(What the exercise asks):
Read the data that follows. Then repeat it exactly.

⁂

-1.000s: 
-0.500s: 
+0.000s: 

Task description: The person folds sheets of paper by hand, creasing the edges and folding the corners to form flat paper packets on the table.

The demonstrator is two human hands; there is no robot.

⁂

(The answer):
-1.000s: 
-0.500s: 
+0.000s: 

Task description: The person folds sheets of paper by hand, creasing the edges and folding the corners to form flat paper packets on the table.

The demonstrator is two human hands; there is no robot.

This output is complete as it stands.